Manage Stop Word Rules

Stop words are words which are filtered out from a query entered by an end user before it’s sent to the index which allows items not containing the stop words to be included in the results, increases the importance of other keywords, and help getting more relevant search results.

Stop words are typically very common words considered to carry less meaning such as articles, prepositions, and pronouns. By default, all Coveo search results contain all searched terms, but the Coveo ranking algorithm considers very frequent terms to carry less meaning and their presence in an item doesn’t significantly increase the item ranking.

EXAMPLE

A user enters the following natural language query:

How do I change my password for the intranet

The common words do, I, my, for, and the will contribute to restrict return search results and dilute the most meaningful keywords of the query (change, password, and intranet).

When these common terms are included in the stop word rules, the query sent to the index is:

how change password intranet

The search results for only these four keywords will most likely include more relevant items.

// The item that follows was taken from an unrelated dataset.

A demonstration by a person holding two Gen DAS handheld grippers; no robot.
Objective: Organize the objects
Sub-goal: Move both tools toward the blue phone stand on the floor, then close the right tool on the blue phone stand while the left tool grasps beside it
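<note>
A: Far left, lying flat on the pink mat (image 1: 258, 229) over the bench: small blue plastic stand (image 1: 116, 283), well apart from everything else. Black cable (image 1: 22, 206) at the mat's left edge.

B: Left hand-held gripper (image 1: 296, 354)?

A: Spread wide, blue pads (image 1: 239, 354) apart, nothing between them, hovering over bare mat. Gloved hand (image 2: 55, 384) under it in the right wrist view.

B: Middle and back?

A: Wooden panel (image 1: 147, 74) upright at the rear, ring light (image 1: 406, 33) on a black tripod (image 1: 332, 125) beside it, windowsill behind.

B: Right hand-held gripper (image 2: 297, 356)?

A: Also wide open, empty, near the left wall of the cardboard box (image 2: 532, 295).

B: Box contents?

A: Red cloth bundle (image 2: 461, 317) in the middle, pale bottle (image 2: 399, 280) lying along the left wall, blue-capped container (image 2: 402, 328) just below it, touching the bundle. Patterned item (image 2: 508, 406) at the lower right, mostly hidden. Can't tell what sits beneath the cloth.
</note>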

You can however add stop words that you want to ignore from queries if you see they can impact ranking and search results.

The list of stop words for the index of a Coveo organization is empty by default, but users with the required privileges can add stop word rules, which are defined independently for each query pipeline.

Stop Word Special Cases

The stop words management rule is simple. Stop words are removed only when they’re part of an AND (explicit or implicit) or OR expression, or sub-expression. Stop words aren’t removed when they occur alone, because otherwise the removal could create an invalid expression.

The Coveo Platform indexes all terms contained in your source items, including the stop words. This allows the Coveo Platform to manage exceptions and keep stop words in the query in the following cases:

  • The query pipeline condition associated to a stop word rule isn’t fulfilled.

    EXAMPLE

    Since you applied the Language is en_US condition on your stop word rule, the common word it contains won’t be removed if present in a query from a user in Germany.

  • Stop words within a phrase search.

    EXAMPLE

    A user is looking for an item that contains a very specific phrase and encloses the phrase between double-quotes in the search box:

    "in the plan for year 2015"

    Even if the common terms in, the, and for are stop words, all keywords of this query are sent to the index, so only items containing same order contiguous occurrences of these keywords are returned.

  • A query containing only stop words.

    EXAMPLE

    A user searches for:

    to be or not to be

    If all the keywords of this query are stop words, they’re all kept and sent to the index.

  • A stop word is an argument of the NOT or NEAR operators.

    EXAMPLE
    • A user searches for:

      how NEAR:10 export

      If how is a stop word, because it’s an argument of the NEAR operator, it will be kept to return items containing both how and export occurring within ten terms from each other.

    • A user searches for:

      (NOT how export)

      If how is a stop word, because it’s an argument of the NOT operator, and the NOT operator has precedence over the implicit AND operator, it will be kept to return items containing both how and export.

Create Stop Word Rules

  1. On the Query Pipelines page, click the query pipeline in which you want to add a rule, and then in the Action bar, click Edit Components.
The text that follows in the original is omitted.